» **EXERCISE OBJECTIVE**:
Of the lines listed below, return exactly those that run from the line containing "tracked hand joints" through the line containing "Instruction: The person", both included.

» **GIVEN INFORMATION**:
===

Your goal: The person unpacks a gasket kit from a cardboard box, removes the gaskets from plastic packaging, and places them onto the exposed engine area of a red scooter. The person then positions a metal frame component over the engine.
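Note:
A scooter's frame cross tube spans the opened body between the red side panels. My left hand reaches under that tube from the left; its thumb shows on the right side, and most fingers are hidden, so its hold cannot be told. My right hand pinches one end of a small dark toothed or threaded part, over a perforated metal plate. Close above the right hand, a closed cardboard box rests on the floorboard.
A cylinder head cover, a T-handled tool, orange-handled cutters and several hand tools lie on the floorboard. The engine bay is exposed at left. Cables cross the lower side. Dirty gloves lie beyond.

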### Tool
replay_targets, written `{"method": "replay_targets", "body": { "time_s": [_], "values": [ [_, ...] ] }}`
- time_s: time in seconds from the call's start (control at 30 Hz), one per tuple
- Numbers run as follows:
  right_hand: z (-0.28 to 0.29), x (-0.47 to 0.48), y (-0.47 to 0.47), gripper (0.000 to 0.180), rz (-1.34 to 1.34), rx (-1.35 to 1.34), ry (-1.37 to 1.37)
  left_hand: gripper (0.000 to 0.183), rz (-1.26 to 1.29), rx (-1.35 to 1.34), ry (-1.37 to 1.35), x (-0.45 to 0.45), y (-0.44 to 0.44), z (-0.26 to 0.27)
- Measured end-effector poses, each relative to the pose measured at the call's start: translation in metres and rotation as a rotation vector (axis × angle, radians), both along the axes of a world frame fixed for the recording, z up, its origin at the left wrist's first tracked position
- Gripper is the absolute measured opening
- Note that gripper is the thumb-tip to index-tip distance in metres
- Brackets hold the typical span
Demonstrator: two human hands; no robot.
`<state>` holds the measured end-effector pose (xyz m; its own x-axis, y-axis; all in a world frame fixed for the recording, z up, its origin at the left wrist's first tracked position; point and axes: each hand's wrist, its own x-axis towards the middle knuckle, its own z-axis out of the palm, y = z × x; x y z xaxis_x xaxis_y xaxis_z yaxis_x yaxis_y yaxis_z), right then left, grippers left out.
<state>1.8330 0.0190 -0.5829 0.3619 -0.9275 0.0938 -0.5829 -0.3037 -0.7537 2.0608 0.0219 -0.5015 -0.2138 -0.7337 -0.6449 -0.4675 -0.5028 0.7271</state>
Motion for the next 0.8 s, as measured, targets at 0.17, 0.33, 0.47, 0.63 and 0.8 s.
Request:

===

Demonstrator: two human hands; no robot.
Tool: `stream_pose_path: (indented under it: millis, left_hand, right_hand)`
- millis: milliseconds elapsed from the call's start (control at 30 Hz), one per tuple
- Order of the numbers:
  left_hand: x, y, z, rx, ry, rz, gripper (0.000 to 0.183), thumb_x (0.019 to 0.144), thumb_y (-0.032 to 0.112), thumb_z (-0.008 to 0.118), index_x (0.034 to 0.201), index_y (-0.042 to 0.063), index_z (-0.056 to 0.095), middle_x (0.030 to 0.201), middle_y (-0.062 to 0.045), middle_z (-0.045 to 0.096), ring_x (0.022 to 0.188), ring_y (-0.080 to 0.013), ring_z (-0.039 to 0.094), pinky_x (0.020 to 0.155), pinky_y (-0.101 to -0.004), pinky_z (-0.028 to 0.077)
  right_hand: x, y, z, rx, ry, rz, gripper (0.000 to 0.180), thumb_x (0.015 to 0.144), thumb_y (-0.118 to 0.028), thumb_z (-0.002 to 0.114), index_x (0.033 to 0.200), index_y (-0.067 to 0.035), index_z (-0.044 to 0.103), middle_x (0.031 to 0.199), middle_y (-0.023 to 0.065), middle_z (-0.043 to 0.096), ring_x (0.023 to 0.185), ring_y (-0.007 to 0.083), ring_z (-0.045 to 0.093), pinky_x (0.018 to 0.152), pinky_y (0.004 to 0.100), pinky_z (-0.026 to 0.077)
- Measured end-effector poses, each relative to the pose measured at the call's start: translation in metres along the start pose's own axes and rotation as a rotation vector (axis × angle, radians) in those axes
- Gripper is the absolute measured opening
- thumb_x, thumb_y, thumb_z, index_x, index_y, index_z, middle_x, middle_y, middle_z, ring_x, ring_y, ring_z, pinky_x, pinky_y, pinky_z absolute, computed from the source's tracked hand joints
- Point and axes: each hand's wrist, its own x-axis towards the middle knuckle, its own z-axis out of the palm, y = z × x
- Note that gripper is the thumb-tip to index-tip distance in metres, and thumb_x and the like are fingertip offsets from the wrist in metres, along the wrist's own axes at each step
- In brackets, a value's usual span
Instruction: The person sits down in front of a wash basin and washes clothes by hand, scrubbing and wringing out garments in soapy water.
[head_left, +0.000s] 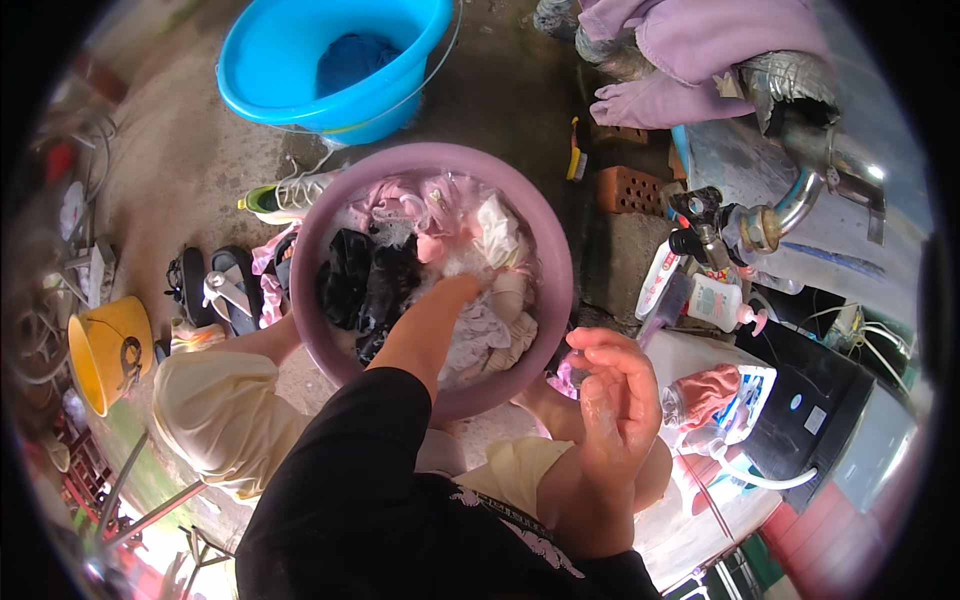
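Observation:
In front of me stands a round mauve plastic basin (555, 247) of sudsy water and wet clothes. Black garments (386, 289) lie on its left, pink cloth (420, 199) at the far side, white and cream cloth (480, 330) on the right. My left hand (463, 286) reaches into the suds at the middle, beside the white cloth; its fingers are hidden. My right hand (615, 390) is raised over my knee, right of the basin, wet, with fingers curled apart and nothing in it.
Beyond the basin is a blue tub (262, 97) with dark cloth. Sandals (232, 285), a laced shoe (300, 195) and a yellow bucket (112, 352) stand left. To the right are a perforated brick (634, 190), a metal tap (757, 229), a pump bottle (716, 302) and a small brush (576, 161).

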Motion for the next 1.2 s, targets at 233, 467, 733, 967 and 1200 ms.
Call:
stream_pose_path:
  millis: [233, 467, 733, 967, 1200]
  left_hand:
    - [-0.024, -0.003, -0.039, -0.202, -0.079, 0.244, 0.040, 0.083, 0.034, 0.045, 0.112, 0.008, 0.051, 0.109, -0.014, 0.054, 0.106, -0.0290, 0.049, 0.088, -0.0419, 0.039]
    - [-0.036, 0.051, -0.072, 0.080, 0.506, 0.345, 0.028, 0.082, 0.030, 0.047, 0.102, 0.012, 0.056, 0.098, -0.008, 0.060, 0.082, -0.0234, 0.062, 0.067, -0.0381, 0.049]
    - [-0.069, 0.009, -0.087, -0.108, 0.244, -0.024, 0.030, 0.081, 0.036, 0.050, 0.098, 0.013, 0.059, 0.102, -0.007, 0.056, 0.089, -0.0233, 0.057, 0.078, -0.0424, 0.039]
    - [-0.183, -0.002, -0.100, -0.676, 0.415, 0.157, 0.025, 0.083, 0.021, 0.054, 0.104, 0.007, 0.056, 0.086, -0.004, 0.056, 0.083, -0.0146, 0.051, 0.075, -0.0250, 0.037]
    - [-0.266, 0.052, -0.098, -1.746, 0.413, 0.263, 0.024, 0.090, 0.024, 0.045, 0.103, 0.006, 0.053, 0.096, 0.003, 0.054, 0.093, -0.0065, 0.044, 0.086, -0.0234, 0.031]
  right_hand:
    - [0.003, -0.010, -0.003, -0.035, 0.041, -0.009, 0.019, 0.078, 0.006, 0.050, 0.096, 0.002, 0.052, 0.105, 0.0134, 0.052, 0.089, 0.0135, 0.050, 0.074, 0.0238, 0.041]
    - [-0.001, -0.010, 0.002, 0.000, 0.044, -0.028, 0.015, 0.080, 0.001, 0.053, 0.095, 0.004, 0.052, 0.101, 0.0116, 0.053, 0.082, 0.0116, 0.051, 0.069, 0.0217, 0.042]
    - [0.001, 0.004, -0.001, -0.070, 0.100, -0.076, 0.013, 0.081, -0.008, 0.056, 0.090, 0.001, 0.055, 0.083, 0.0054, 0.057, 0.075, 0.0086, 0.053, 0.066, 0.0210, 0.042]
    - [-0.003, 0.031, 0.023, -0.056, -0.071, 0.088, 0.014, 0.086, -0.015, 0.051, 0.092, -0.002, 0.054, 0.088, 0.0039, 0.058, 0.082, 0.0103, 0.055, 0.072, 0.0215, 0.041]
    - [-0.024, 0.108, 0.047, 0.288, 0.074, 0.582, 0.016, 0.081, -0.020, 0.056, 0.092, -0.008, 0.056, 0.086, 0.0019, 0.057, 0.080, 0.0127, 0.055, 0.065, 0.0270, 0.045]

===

» **ANSWER TO THIS EXERCISE**:
- thumb_x, thumb_y, thumb_z, index_x, index_y, index_z, middle_x, middle_y, middle_z, ring_x, ring_y, ring_z, pinky_x, pinky_y, pinky_z absolute, computed from the source's tracked hand joints
- Point and axes: each hand's wrist, its own x-axis towards the middle knuckle, its own z-axis out of the palm, y = z × x
- Note that gripper is the thumb-tip to index-tip distance in metres, and thumb_x and the like are fingertip offsets from the wrist in metres, along the wrist's own axes at each step
- In brackets, a value's usual span
Instruction: The person sits down in front of a wash basin and washes clothes by hand, scrubbing and wringing out garments in soapy water.

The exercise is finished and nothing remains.